Bärbel Stenzenberger und Olaf Reinecke - kultur 114 - März 2015

Elisabeth Einecke-Klövekorn trifft Bärbel Stenzenberger und Olaf Reinecke
– Die Bonner Tanzkompanie bo komplex

Das „b“ steht für Bärbel, das „o“ für Olaf. Gemeinsam gründeten die beiden 2009 die freie Tanzkompanie bo komplex, die nach sieben abendfüllenden Produktionen und mehreren Kurzstücken eine feste Größe in der Bonner und überregionalen Tanzwelt ist. Beide lieben Überraschungen und Verbindungen verschiedener Künste. Vor ziemlich genau einem Jahr erhielten sie den stets zu Karneval im „Springmaus-Theater“ verliehenen „Mäuseorden“ und reihten sich damit als erste Tänzer ein in die illustre Schar von Ordensträgern, die „mit ihrer pfiffig rastlosen Kreativität das Leben in unserer Heimatstadt bereichern“. Der Vorsitzenden der Theatergemeinde Bonn fiel damals – in Vertretung des Bonner Generalintendanten – die Ehre zu, die Laudatio zu halten.
Beide Künstler sind mit der Bonner Oper eng verbunden. Olaf Reinecke tanzt derzeit den männlichen Part des Duetts in Strauss‘ Salome, das hier an die Stelle des legendären „Schleiertanzes“ der Prinzessin tritt. (s. Kritik S. 3). Den Walzer hat er selbst choreografiert. „Das führt mich über ein Vierteljahrhundert zurück in meine Jugendzeit“, erzählt er beim Milchkaffee auf dem „TownShip“. Denn bereits als Vierzehnjähriger wurde Olaf mit seiner Partnerin Deutscher Schülermeister im Gesellschaftstanz (Standard und Lateinamerikanisch) und erreichte später sogar als junger Ballroomdancer das Halbfinale der europäischen Championships. „Meine Mutter schickte meine Schwester und mich in einen Kurs für kreativen Kindertanz. Mir gefiel das sehr, und als ich gefragt wurde, ob ich auch Turniertanz machen möchte, habe ich spontan zugesagt. An eine Profi-Karriere habe ich damals jedoch nie gedacht.“ Der gebürtige Hamburger studierte an der Universität seiner Heimatstadt Sport- und Bewegungswissenschaft mit Schwerpunkt Tanz. „Eine klassische Ausbildung habe ich nicht.

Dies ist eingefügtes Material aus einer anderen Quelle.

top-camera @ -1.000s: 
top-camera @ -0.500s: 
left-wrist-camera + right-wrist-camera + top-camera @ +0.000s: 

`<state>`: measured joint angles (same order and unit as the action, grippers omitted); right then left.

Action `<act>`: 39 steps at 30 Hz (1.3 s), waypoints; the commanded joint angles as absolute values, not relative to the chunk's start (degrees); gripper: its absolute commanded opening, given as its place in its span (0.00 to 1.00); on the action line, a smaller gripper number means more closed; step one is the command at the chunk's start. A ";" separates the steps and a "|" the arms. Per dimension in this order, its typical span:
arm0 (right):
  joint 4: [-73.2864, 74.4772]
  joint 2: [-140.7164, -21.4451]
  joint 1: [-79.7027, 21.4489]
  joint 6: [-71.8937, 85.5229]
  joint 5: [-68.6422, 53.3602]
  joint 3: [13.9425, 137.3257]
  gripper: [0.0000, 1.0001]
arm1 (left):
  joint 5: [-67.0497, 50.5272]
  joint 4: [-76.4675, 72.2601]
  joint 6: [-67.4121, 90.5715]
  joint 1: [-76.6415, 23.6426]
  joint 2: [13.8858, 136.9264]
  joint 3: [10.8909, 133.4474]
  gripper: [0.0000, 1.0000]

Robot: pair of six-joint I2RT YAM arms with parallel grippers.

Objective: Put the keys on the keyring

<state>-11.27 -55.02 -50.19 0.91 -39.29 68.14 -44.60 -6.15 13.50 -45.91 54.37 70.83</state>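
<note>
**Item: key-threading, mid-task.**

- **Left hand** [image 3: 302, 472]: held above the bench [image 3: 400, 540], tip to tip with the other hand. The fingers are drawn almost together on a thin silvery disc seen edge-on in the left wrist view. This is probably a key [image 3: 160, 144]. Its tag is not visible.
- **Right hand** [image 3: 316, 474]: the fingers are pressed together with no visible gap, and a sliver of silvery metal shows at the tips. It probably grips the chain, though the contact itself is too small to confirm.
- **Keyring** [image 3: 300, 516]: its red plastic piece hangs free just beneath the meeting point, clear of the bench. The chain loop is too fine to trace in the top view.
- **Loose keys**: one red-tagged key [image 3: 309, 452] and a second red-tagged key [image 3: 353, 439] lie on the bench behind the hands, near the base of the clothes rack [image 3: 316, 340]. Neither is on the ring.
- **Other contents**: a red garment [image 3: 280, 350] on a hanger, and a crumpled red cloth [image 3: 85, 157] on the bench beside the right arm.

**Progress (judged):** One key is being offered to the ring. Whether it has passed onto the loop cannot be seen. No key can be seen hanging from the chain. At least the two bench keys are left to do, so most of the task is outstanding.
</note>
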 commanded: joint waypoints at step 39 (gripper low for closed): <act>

Als meine Lehrer mir John Neumeiers berühmte Schule am Hamburg Ballett empfahlen, habe ich das abgelehnt: ‚Ich habe keine Lust rumzustehen und Frauen zu heben‘. Es war Zufall, dass kurz nach meinem Sportdiplom eine Choreografin aus der freien Szene gerade einen Tänzer suchte und ich so zum Bühnentanz kam.“
Das Gehobenwerden und Spitzentanz mag Bärbel Stenzenberger dagegen gern. Die gebürtige Kasselerin, aufgewachsen in Mannheim, bekam schon als Kind Ballettunterricht. „Wie Olaf sollte ich eigentlich nur meine Schwester begleiten. Sie verlor schnell die Lust – ich blieb.“ Mit sieben Jahren lernte Bärbel bereits an der Hochschule für Musik und darstellende Kunst Mannheim, war dort Jungstudentin, studierte kurz an der Folkwang Hochschule Essen unter Pina Bausch und absolvierte dann ihr Diplom als Büh­nentänzerin in Frankfurt am Main. Ihr erstes festes Engagement folgte am Staatstheater Mainz. Neugierig suchte sie Herausforderungen an diversen Stadttheatern in ganz Deutschland, gehörte zeitweise zum Ballett Schindowski Gelsenkirchen und wirkte zudem in freien Tanzprojekten mit. Im Jahr 2000 zog sie mit ihren beiden Kindern nach Bonn. „Es gefiel mir hier so gut, dass ich quasi Wurzeln schlug. Eigentlich wollte ich im Ballettsaal der Oper nur trainieren, aber als Pavel Mikulaštik mir sozusagen von der Stange weg einen Solistenvertrag anbot, entschied ich mich nach einigen Jahren als freischaffende Tänzerin doch wieder fürs feste Ensemble.“
Seit der Auflösung der Truppe ist sie überwiegend als Choreografin für Oper, Operette, Musical und Schauspiel tätig. An der Oper Bonn hat sie z.B. L’Elisir d’Amore (2010), Manon Lescaut und Rusalka (beide 2011) cho­reo­grafiert und seit 2009 regelmäßig die beliebten Produktionen des Kinderchors inszeniert. Mit den lus­tigen Bremer Stadtmusikanten endete das erfolgreiche Konzept zum Beginn dieser Saison angesichts neuer Pläne im Bereich Jugend-Musiktheater. Bärbel ist aber auch an vielen anderen Häusern und bei Projekten von Heidelberg bis Kiel aktiv. In der laufenden Spielzeit ist sie zudem fest angestellt als Trainingsleiterin und Assistentin des Ballettchefs Andris Plucis am Landestheater Eisenach.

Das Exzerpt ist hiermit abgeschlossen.